When Madelyn Heinecke first walked onto campus, she already knew her passion centered on agriculture. What she did not expect was to be the first student from Southern Illinois University Carbondale to win the prestigious Young Leadership Scholarship from Mid America Crop Life Association.
“Agriculture is super important, which is why it’s my major focus,” Heinecke said. “There are many people who don’t know much about agriculture and where their food comes from, and I want to do what I can to bring further education to local communities.”
First SIU student to win award
Growing up on a farm in Clayton, Illinois, Heinecke always knew her life was in agriculture. A member of the FFA and 4-H clubs in high school, she was quick to take a hands-on approach to common agricultural topics.

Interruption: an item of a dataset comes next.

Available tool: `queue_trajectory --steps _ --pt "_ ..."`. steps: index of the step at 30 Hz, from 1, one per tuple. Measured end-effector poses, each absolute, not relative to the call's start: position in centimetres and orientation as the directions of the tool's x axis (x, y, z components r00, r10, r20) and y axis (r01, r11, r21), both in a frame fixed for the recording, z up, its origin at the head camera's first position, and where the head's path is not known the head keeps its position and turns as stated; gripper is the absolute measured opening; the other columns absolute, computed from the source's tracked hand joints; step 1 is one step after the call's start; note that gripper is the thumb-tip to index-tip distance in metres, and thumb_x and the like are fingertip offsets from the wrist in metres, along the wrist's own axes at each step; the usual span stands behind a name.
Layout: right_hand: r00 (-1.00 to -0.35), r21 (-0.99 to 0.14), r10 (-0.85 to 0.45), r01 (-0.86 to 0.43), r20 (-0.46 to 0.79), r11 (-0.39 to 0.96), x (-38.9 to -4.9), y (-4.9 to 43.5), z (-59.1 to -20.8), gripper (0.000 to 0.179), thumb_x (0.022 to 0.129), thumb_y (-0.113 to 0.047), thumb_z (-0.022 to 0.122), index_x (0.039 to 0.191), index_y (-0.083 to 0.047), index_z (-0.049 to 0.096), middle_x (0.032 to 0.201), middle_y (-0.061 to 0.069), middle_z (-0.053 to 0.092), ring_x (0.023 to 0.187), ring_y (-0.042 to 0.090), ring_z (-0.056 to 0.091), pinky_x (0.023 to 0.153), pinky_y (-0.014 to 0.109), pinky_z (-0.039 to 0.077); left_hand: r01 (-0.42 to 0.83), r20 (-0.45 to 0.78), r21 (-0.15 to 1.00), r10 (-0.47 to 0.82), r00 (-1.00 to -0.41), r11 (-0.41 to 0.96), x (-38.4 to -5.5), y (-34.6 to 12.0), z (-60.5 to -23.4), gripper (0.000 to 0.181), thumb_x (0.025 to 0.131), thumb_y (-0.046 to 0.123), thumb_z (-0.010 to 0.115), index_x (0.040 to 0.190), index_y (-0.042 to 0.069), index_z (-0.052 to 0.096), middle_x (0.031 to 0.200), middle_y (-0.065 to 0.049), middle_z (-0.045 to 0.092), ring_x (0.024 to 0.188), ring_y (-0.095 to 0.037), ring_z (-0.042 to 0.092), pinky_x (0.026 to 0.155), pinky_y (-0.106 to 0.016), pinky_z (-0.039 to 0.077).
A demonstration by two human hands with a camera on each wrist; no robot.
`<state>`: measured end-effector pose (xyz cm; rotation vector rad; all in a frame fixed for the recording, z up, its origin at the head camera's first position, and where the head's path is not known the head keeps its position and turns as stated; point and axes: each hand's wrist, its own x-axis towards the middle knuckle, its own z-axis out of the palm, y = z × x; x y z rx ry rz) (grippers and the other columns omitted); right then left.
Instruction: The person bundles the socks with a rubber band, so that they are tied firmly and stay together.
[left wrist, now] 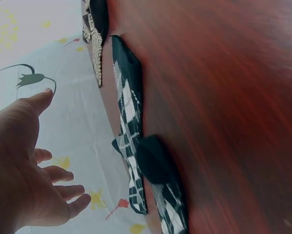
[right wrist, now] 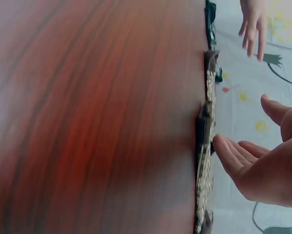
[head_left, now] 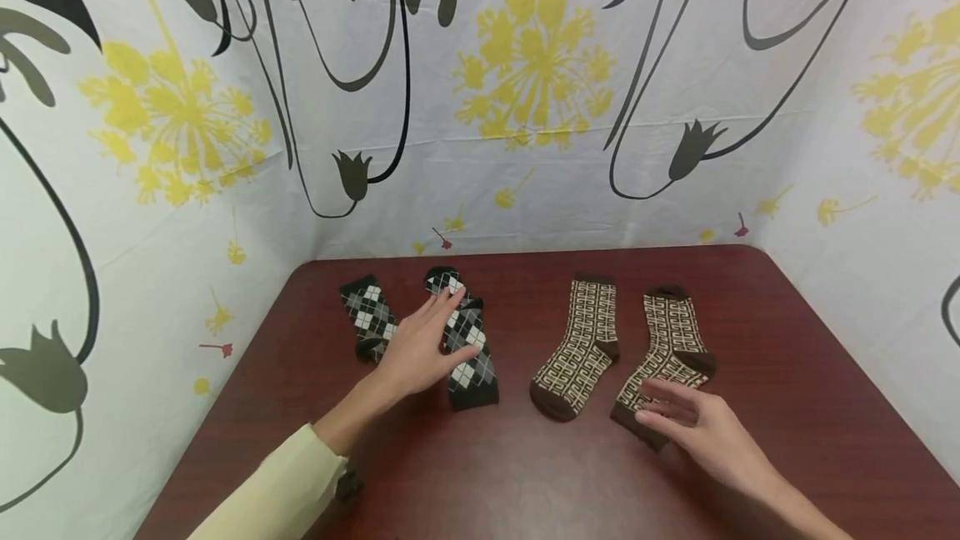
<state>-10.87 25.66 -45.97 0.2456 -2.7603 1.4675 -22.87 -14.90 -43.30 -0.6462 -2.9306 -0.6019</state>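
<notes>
Two argyle socks in black, grey and white lie on the table's left half: a left argyle sock (head_left: 367, 311) and a right argyle sock (head_left: 467, 340). My left hand (head_left: 426, 346) hovers over this pair with spread fingers, partly hiding both; in the left wrist view the hand (left wrist: 33, 170) holds nothing. To the right lie two brown-and-cream patterned socks, an inner one (head_left: 581, 348) and an outer one (head_left: 671, 323). Over the outer sock's lower end is my right hand (head_left: 708, 432), fingers loosely bent and empty, as the right wrist view of that hand (right wrist: 267, 170) also shows.
The dark red wooden table (head_left: 517, 473) carries all the socks. A small dark item (head_left: 347, 486) peeks out beside the left sleeve (head_left: 288, 482). Behind the table and along its sides hangs a white cloth (head_left: 420, 123) with yellow and grey flowers.
</notes>
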Motion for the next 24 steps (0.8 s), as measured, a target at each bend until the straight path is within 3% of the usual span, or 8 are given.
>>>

That passion fueled her decision to come to SIU, which led her to be the first SIU student to receive the MACA Young Leadership Scholarship.
In its seventh year, the program is set up to give future young agriculturalists helpful exposure to the important field of crop protection. Out of the thirteen students picked for the program, Heinecke was the only representative from Illinois.
“It means so much to me because I not only get to be a part of another great networking system, but I receive a great scholarship as well,” Heinecke said. “I am very proud that I get to represent SIU for the first time in this scholarship program.”
As part of the program, Heinecke worked as a field biology intern this summer at BASF Midwest Research Farm in Seymour, Illinois. The highly competitive internship offered practical training and responsibilities in a variety of crop related activities.
“Getting the BASF internship was a total shock to me,” Heinecke said. “Being at SIU and working for Jason Bond as an undergraduate researcher in his lab has helped me gain more knowledge and connect with other people in the field.”
Heinecke started the internship by receiving her assignment to monitor a few trails for the summer. She would regularly spray the trails with herbicides or fungicides, while also rating them based on what weed or disease pressure each plot had.
“While some of the information was overwhelming, I took so much away from my internship,” Heinecke said. “My favorite thing was identifying weeds, disease and crop injury. The internship helped me gain more work experience and a new network of people.”
This fall, Heinecke will attend the annual MACA meeting where she will present on her experiences from the internship and meet with industry leaders and representatives from across the country.
Staying involved with research
Heinecke rarely has a dull moment, as she juggles academic work, research and participation in both the Collegiate Farm Bureau and Agronomy Society. She came to SIU after winning the University of Excellence scholarship, which was just another step in her pursuit to graduate debt free.
Research is a big part of Heinecke’s focus, as she works under Jason Bond, professor of plant soil and agricultural systems and Ahmad Fakhoury, associate professor of plant soil and agricultural systems.
Over the last year, she has assisted with a variety of soybean research projects in the lab. From taking soil samples, to soil processing and assisting with nematology studies, Heinecke sees the experience as an important stepping-stone toward her future career.
She previously spent two summers working at Phibro Animal Health Corporation in Quincy, Illinois, which provided her with a variety of new experiences. Heinecke was also the 2018 Miss Adams County Fair Queen, which gave her many opportunities to share knowledge about agriculture to the community. After graduation, she hopes to continue in research and possible work as an agronomist.